> EXERCISE DATA
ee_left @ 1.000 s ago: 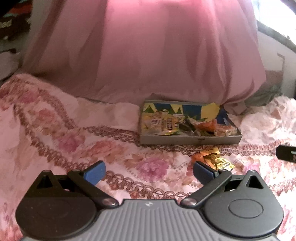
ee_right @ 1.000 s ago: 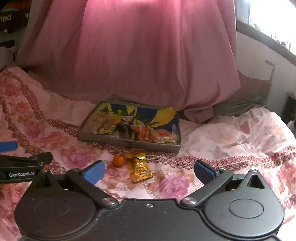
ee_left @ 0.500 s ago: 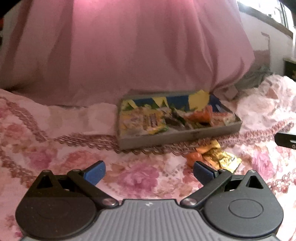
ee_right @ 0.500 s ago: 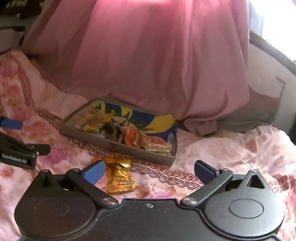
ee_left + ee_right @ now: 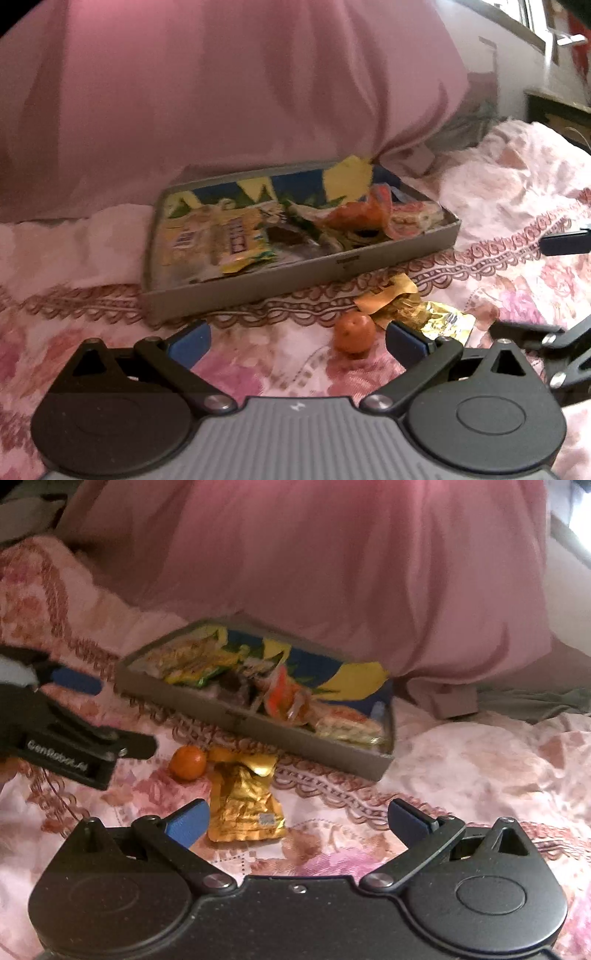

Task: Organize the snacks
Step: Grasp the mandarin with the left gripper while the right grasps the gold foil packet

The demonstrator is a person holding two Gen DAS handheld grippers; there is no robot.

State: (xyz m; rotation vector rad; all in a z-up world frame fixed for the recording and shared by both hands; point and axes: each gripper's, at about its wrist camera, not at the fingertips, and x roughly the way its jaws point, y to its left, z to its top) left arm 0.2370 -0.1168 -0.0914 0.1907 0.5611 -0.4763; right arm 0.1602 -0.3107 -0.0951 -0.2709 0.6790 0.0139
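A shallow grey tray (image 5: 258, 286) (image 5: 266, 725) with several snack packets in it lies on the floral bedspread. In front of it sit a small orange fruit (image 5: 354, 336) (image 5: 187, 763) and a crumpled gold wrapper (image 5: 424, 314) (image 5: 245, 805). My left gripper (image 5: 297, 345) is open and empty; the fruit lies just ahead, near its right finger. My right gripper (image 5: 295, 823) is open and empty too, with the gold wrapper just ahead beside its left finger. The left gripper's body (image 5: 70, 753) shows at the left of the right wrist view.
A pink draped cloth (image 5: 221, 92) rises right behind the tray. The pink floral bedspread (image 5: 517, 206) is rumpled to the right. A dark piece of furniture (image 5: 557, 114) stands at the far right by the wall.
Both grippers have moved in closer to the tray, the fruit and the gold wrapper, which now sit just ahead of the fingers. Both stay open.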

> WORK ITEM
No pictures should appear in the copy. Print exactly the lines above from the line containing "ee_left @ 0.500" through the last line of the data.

> TASK RESPONSE
ee_left @ 0.500 s ago: 
ee_right @ 0.500 s ago: 
ee_left + ee_right @ now: 

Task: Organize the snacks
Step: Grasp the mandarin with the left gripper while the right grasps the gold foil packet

The demonstrator is a person holding two Gen DAS handheld grippers; there is no robot.

State: (xyz m; rotation vector rad; all in a z-up world frame fixed for the recording and shared by both hands; point and axes: each gripper's, at about its wrist camera, not at the fingertips, and x roughly the way its jaws point, y to its left, z to its top) left arm 0.2370 -0.1168 -0.0914 0.1907 0.5611 -0.4763; right arm 0.1602 -0.3107 -0.0951 -0.2709 0.6790 0.0139
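A shallow grey tray (image 5: 258, 286) (image 5: 266, 725) with several snack packets in it lies on the floral bedspread. In front of it sit a small orange fruit (image 5: 354, 336) (image 5: 187, 763) and a crumpled gold wrapper (image 5: 424, 314) (image 5: 245, 805). My left gripper (image 5: 297, 345) is open and empty; the fruit lies just ahead, near its right finger. My right gripper (image 5: 295, 823) is open and empty too, with the gold wrapper just ahead beside its left finger. The left gripper's body (image 5: 70, 753) shows at the left of the right wrist view.
A pink draped cloth (image 5: 221, 92) rises right behind the tray. The pink floral bedspread (image 5: 517, 206) is rumpled to the right. A dark piece of furniture (image 5: 557, 114) stands at the far right by the wall.
Both grippers have moved in closer to the tray, the fruit and the gold wrapper, which now sit just ahead of the fingers. Both stay open.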

This completes the exercise.